Emma Bombeck Avustralya'da kanserden ölen bir kadın. Ölümünden hemen önce bakın neler yazmış. "Hayatımı yeniden yaşayabilseydim eğer; Hastayken yatağa girer dinlenirdim. Ben olmadığım zaman her şey kötüye gidecek diye düşünmezdim..
Gül şeklindeki pembe mumu saklamaz yakardım..Daha az konuşur, ama daha çok dinlerdim..erler kirlense, masa örtüm lekelense bile daha çok arkadaşımı aksam yemeğine davet ederdim.. Oturma odasında televizyon seyrederken, patlamış mısır yer, şömineyi yakmak isteyen birisi olduğunda ona engel olmazdım..Yerler leke olacak diye korkmazdım.. Bana gençliğini anlatmaya çalışan dedeme daha çok vakit ayırırdım.. Kocamın sorumluluklarını daha çok paylaşırdım.. Saçım bozulmasın diye, arabanın camının açılmasını önlemezdim.. Eteğimin lekelenmesine aldırmadan çimlere otururdum.. TV seyrederken daha az, hayata bakarken daha çok ağlar ve gülerdim.. Ömür boyu garantilidir denilen hiçbir şeyi satın almazdım.. Hamileliğimin bir an önce sona erip, doğum yapmayı dilemek yerine, hamile olduğum her anin tadını çıkarır ve içimde bir canlı yaratmanın ne kadar harika olduğunu fark ederdim.. Bu o kadar nadir bir olay ki.. Mucize gibi bir şey.. Çocuklarım beni öpmek istediklerinde, asla "Önce git ellerini yüzünü yıka" demezdim.. Onlara daha çok "seni seviyorum", ondan da daha çok "özür dilerim" derdim.. Ama başka bir hayat verilseydi en çok yapacağım şey; her dakikasını değerlendirmek olurdu.. Dikkatle bak.. Gerçekten gör.. Yaşa.. Vazgeçme.. Küçük şeyler için şikayet etmekten vazgeç.. Bana benzemeyenler, benden daha çok şeye sahip olanlar ve kimin ne yaptığı beni ilgilendirmezdi.. Bunun yerine, ilişkilerimi güçlendirmeye çalışırdım.. Sahip olduğunuz ruhsal, fiziksel ve duygusal her şey için şükretmemiz lazım.

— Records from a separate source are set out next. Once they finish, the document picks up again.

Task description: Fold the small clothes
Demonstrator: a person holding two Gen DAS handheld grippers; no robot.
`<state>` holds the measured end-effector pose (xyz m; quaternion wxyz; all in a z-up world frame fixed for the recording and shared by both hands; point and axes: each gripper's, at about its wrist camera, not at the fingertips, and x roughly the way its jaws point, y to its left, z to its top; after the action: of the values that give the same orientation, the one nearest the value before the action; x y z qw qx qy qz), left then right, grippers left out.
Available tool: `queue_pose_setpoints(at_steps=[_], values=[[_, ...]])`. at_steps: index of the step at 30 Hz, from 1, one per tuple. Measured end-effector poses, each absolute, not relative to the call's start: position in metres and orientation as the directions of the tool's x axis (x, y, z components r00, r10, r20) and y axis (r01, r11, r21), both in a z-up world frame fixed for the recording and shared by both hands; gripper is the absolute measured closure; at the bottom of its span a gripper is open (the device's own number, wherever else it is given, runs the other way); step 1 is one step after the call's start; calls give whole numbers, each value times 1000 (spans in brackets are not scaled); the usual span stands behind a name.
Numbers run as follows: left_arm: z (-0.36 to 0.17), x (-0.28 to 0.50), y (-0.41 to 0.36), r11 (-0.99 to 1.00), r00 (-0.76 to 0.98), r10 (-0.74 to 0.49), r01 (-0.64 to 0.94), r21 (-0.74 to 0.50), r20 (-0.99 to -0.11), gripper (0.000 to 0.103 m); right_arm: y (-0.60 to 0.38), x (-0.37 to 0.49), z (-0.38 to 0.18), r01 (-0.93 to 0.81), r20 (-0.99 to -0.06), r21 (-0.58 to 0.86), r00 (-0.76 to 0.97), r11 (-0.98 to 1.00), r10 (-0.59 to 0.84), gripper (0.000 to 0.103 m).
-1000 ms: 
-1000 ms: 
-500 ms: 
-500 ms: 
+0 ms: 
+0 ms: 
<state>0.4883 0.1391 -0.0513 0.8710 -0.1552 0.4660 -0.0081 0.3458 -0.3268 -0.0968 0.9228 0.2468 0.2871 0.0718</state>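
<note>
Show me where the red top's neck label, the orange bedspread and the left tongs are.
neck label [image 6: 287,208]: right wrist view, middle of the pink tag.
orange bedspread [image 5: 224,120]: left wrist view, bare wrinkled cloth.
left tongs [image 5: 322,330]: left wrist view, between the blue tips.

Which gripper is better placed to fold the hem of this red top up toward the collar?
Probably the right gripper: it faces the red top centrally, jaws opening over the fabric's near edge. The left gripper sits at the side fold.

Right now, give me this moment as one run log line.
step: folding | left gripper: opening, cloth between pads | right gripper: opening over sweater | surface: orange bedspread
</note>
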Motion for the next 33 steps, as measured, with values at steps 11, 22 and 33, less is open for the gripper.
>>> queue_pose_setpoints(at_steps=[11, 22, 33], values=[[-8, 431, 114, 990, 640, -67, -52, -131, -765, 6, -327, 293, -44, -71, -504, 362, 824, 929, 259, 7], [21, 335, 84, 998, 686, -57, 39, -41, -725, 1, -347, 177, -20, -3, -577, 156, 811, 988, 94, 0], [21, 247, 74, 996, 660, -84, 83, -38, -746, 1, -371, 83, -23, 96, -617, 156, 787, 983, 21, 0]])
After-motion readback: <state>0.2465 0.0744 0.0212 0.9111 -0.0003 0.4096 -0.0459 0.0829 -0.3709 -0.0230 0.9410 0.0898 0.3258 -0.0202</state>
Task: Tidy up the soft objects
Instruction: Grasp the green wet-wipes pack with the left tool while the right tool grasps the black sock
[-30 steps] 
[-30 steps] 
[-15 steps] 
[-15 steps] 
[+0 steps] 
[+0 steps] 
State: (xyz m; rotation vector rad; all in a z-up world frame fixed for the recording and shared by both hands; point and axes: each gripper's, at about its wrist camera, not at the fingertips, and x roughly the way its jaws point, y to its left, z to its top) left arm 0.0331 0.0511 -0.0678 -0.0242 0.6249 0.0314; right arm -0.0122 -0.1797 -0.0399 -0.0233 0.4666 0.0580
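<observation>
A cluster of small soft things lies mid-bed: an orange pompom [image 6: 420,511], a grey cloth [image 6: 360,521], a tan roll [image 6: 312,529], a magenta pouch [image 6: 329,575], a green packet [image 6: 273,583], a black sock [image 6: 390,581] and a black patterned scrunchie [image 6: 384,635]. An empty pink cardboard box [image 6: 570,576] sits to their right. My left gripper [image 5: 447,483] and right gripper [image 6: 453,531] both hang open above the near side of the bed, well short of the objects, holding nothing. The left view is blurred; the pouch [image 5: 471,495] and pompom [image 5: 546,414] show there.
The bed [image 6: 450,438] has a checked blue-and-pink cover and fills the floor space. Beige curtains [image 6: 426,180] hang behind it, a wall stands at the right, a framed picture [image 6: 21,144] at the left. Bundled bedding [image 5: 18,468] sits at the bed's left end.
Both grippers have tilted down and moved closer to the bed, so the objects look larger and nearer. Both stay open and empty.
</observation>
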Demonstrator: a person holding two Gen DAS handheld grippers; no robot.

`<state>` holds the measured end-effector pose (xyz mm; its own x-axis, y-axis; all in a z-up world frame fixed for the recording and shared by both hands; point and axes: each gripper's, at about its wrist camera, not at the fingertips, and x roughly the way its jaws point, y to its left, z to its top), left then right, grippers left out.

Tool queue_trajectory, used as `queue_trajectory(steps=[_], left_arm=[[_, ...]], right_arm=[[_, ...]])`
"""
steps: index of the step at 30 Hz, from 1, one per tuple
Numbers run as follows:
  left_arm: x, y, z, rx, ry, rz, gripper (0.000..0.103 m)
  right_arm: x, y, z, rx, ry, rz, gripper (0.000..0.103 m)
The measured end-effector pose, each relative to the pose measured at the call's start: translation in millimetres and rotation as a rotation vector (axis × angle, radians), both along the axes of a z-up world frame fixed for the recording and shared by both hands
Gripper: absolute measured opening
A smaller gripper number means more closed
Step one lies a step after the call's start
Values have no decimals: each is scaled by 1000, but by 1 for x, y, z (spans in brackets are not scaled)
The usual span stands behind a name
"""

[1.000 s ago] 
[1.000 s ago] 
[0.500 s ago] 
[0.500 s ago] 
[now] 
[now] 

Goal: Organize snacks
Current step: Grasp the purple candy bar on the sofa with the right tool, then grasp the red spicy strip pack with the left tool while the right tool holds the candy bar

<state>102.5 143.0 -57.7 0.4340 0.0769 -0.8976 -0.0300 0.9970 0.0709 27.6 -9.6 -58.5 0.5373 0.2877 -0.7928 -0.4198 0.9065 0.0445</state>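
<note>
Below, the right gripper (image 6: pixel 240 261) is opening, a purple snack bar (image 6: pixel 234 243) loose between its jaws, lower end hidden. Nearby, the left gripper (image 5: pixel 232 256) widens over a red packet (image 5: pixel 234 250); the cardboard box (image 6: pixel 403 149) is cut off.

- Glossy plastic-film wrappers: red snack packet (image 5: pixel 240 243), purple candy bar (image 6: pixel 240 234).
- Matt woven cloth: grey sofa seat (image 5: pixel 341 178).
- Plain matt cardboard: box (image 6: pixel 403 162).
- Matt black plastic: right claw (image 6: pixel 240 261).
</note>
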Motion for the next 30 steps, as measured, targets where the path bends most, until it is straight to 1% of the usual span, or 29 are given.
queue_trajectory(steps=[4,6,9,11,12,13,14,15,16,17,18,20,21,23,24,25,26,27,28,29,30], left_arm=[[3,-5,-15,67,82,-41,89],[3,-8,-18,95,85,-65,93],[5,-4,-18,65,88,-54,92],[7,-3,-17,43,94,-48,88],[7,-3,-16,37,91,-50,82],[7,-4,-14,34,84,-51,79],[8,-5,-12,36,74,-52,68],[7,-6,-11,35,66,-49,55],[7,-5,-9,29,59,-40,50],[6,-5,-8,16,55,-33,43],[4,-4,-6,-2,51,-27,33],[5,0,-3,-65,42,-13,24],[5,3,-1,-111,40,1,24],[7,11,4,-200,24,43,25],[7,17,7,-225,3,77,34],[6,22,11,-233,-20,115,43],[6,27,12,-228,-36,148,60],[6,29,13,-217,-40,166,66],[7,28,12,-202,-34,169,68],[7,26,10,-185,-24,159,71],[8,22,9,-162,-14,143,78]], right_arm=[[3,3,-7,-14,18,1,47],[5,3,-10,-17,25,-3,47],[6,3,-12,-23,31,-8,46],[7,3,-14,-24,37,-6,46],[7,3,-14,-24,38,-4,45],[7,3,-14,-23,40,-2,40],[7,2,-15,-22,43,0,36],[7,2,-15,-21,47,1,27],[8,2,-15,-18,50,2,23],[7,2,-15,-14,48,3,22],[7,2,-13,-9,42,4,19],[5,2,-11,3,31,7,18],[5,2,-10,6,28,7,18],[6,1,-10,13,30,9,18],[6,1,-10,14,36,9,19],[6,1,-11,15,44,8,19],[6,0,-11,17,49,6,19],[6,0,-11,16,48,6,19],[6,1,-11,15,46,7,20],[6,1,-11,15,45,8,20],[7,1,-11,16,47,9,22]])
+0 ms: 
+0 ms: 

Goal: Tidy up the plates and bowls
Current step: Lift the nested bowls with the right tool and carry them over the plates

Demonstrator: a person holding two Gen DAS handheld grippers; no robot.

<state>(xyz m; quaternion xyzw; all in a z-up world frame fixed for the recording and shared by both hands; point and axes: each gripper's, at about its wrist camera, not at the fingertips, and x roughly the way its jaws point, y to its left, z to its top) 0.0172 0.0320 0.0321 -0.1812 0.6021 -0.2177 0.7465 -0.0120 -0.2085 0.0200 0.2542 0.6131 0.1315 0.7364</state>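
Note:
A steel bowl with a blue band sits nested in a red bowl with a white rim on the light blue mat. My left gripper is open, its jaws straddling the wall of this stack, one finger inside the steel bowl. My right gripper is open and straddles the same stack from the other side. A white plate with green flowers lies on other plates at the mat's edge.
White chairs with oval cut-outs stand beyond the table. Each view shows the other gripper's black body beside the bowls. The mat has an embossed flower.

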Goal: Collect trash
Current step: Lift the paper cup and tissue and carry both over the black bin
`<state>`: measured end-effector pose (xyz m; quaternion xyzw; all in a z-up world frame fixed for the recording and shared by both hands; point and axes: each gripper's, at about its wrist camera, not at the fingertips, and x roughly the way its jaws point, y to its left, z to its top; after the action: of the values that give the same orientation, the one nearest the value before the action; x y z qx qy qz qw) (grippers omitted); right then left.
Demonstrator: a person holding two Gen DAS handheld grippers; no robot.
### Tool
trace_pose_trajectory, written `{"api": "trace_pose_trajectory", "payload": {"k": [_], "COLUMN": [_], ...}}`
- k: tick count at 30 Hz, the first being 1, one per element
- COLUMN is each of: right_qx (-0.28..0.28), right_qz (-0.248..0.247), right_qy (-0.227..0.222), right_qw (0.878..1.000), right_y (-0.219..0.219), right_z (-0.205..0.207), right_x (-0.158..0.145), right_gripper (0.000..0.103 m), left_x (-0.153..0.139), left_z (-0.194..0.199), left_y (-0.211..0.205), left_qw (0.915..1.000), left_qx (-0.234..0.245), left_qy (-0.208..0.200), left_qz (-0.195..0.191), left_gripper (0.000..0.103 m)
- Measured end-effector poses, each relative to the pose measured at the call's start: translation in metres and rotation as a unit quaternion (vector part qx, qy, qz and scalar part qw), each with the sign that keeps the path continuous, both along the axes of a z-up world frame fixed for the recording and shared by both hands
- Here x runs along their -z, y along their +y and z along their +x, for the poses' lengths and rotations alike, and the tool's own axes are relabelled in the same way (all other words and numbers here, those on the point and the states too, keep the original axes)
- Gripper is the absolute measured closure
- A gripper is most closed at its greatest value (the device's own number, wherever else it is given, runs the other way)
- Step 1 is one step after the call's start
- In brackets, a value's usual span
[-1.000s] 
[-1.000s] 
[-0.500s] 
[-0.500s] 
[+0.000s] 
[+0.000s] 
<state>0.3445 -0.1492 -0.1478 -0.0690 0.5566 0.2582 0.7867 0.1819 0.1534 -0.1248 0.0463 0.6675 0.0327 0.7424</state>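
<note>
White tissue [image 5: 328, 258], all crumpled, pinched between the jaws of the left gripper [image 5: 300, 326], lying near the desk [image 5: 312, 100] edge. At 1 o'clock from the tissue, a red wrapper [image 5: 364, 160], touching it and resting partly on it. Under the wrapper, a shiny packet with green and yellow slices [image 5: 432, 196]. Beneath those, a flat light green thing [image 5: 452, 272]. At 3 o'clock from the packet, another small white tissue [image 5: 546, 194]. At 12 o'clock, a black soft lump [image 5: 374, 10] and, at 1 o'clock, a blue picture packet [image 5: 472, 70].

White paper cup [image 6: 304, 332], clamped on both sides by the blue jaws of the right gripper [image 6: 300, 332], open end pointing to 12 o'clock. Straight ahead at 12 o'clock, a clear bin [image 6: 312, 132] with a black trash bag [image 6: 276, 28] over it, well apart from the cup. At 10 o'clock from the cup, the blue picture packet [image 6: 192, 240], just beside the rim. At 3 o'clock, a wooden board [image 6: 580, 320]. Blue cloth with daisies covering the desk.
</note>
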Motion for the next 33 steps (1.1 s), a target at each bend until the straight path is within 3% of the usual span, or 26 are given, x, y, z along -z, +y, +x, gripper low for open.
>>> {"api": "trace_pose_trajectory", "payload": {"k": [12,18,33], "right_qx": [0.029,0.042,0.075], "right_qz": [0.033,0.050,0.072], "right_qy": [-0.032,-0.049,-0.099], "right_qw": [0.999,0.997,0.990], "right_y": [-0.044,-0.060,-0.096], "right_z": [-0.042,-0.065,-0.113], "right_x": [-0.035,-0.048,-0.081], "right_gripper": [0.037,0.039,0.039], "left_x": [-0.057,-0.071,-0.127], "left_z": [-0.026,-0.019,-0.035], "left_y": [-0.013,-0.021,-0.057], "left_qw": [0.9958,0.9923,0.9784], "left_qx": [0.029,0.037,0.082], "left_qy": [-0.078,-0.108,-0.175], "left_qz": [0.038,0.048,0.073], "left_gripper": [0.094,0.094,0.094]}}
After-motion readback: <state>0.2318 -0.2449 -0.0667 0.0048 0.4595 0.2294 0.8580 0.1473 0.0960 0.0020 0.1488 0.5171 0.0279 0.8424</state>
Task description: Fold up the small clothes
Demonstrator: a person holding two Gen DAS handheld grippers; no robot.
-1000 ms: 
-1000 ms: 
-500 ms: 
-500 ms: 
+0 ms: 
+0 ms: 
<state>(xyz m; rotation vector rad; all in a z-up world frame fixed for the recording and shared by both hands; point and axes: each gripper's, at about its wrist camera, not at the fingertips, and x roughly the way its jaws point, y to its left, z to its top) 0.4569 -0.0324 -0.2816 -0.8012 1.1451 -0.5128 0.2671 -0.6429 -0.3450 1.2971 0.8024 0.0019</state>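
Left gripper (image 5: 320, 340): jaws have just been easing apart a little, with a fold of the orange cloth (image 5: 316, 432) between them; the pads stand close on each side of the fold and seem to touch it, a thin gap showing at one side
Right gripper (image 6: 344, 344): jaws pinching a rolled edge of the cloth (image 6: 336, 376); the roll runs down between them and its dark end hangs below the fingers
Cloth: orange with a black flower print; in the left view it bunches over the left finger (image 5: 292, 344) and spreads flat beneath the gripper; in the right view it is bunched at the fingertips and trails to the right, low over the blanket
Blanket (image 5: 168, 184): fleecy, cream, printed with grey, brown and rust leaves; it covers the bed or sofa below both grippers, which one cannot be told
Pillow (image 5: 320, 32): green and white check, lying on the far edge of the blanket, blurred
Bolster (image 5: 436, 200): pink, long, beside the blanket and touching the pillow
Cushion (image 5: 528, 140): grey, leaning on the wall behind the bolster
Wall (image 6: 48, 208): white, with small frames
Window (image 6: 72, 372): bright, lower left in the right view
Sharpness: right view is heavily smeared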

Tek bir hayatınız var ve o da bir gün sona eriyor.. Umarım her gününüzü değerlendirirsiniz.."
Yani kısaca yaşadığımız anın, yanımızdakilerin, yaşadığımız yerin kıymetini bilelim. Unutmayalım en önemli an, yaşadığımız bu an; en önemli yer, şu anda bulunduğumuz yer; en önemli kişi: o anda yanımızda olan kişidir. Her sabah kalktığımızda, aynaya bakıp, derin bir nefes alıp, sahip olduklarımızın kıymetini anlamamız lazım. Mutluluğu boş yere başka yerlerde aramayalım, mutluluk görebilirsek içimizdedir.
(alıntı)
konunu açılıp açılmadığını bilmiyorum.Hayat telaşlarının ve keşkelerin hüküm sürdüğü yaşamımız da ir kere daha hatırlatmak ,hatırlamka istedim .....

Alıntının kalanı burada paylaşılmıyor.